--- Task directions ---
Go to the line below containing "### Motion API" and print exactly from there through the line containing "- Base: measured", both included. Print nothing else.

--- Excerpted records ---
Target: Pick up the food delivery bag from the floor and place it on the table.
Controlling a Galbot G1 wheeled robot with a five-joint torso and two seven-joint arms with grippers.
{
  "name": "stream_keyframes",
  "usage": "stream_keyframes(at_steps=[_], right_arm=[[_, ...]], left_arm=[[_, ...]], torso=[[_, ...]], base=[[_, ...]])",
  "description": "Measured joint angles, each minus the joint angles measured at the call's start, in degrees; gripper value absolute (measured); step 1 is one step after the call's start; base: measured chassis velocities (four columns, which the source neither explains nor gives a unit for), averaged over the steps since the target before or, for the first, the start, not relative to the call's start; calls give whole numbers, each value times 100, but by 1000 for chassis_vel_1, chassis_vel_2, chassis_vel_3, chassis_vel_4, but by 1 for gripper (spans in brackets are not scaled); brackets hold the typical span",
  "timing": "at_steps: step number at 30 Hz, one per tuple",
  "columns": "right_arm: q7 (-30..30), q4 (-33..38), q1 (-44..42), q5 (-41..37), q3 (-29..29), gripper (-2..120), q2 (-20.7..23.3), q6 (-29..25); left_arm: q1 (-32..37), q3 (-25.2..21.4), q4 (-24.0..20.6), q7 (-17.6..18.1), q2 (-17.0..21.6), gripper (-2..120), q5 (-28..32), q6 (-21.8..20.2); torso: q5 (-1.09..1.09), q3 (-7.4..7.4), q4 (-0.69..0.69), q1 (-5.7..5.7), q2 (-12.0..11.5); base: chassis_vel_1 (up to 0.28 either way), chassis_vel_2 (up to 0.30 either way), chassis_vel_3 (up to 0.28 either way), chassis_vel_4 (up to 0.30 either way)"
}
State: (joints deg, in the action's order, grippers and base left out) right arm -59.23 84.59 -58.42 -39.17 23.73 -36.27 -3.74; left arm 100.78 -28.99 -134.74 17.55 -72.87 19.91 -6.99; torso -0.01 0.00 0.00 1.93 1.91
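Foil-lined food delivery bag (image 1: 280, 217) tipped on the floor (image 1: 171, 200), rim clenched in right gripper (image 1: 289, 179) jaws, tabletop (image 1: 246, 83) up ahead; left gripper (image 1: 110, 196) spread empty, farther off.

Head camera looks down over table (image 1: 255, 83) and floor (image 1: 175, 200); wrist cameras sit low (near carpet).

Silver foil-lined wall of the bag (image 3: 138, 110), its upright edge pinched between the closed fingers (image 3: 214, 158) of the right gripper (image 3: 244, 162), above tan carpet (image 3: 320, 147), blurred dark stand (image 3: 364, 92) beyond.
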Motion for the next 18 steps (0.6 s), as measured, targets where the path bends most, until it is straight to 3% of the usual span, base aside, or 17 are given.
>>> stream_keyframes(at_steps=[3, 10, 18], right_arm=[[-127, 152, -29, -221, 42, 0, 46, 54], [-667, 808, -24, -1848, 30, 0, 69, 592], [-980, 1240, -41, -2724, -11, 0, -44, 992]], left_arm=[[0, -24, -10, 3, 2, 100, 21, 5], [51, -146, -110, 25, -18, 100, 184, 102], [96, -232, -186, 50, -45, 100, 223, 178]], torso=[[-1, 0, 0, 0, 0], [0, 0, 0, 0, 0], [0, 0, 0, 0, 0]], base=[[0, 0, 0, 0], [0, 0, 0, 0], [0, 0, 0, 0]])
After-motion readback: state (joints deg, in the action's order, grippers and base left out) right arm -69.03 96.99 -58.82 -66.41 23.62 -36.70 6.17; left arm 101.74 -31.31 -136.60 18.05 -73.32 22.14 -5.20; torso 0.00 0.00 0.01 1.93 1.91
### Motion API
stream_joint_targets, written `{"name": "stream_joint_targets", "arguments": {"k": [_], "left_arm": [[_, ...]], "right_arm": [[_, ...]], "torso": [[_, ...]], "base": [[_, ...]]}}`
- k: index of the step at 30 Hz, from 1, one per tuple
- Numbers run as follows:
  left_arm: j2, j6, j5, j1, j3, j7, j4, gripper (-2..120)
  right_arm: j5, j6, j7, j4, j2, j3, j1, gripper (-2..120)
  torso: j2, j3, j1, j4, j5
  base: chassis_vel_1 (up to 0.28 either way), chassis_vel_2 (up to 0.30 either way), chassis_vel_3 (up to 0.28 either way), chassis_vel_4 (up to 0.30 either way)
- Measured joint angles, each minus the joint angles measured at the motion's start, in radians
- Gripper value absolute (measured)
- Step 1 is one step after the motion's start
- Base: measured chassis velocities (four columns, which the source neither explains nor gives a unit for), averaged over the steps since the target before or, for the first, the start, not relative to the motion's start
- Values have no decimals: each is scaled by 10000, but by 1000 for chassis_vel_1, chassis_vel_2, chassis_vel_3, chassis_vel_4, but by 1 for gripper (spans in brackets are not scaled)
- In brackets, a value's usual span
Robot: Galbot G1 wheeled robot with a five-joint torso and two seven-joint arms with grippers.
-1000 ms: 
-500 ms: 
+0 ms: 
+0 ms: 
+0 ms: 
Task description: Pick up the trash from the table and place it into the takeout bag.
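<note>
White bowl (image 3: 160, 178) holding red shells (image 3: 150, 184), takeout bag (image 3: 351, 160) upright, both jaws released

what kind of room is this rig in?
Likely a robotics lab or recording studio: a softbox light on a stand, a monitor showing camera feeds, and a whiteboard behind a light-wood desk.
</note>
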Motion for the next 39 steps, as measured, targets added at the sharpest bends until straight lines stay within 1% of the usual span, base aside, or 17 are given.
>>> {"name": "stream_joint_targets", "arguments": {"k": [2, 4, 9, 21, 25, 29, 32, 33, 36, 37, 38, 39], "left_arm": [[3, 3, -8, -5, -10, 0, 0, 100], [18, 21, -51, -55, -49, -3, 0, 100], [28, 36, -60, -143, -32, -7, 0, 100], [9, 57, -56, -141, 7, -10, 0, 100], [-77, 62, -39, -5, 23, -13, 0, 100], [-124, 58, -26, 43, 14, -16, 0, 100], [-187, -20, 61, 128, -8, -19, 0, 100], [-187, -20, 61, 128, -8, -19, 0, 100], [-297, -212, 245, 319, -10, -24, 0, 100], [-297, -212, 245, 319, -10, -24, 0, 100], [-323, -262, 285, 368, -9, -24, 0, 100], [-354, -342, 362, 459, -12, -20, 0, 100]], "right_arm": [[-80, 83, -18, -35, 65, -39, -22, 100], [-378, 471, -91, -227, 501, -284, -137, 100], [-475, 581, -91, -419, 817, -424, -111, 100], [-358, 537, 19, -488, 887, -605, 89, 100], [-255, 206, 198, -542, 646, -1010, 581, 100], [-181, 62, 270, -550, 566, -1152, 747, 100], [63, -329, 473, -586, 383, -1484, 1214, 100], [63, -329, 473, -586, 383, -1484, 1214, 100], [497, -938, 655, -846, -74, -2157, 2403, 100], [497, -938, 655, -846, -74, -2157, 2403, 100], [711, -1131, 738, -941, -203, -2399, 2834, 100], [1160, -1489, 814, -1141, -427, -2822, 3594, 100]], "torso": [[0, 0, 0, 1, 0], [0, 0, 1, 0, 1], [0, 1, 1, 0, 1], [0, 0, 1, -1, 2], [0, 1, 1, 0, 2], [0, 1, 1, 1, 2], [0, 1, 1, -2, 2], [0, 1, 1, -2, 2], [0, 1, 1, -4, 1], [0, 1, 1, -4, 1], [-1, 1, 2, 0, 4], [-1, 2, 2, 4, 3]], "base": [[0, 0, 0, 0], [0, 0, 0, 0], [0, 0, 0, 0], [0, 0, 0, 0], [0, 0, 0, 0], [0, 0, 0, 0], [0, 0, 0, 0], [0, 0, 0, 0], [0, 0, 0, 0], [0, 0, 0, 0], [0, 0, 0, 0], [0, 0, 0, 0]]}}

--- Problem solution ---
### Motion API
stream_joint_targets, written `{"name": "stream_joint_targets", "arguments": {"k": [_], "left_arm": [[_, ...]], "right_arm": [[_, ...]], "torso": [[_, ...]], "base": [[_, ...]]}}`
- k: index of the step at 30 Hz, from 1, one per tuple
- Numbers run as follows:
  left_arm: j2, j6, j5, j1, j3, j7, j4, gripper (-2..120)
  right_arm: j5, j6, j7, j4, j2, j3, j1, gripper (-2..120)
  torso: j2, j3, j1, j4, j5
  base: chassis_vel_1 (up to 0.28 either way), chassis_vel_2 (up to 0.30 either way), chassis_vel_3 (up to 0.28 either way), chassis_vel_4 (up to 0.30 either way)
- Measured joint angles, each minus the joint angles measured at the motion's start, in radians
- Gripper value absolute (measured)
- Step 1 is one step after the motion's start
- Base: measured chassis velocities (four columns, which the source neither explains nor gives a unit for), averaged over the steps since the target before or, for the first, the start, not relative to the motion's start

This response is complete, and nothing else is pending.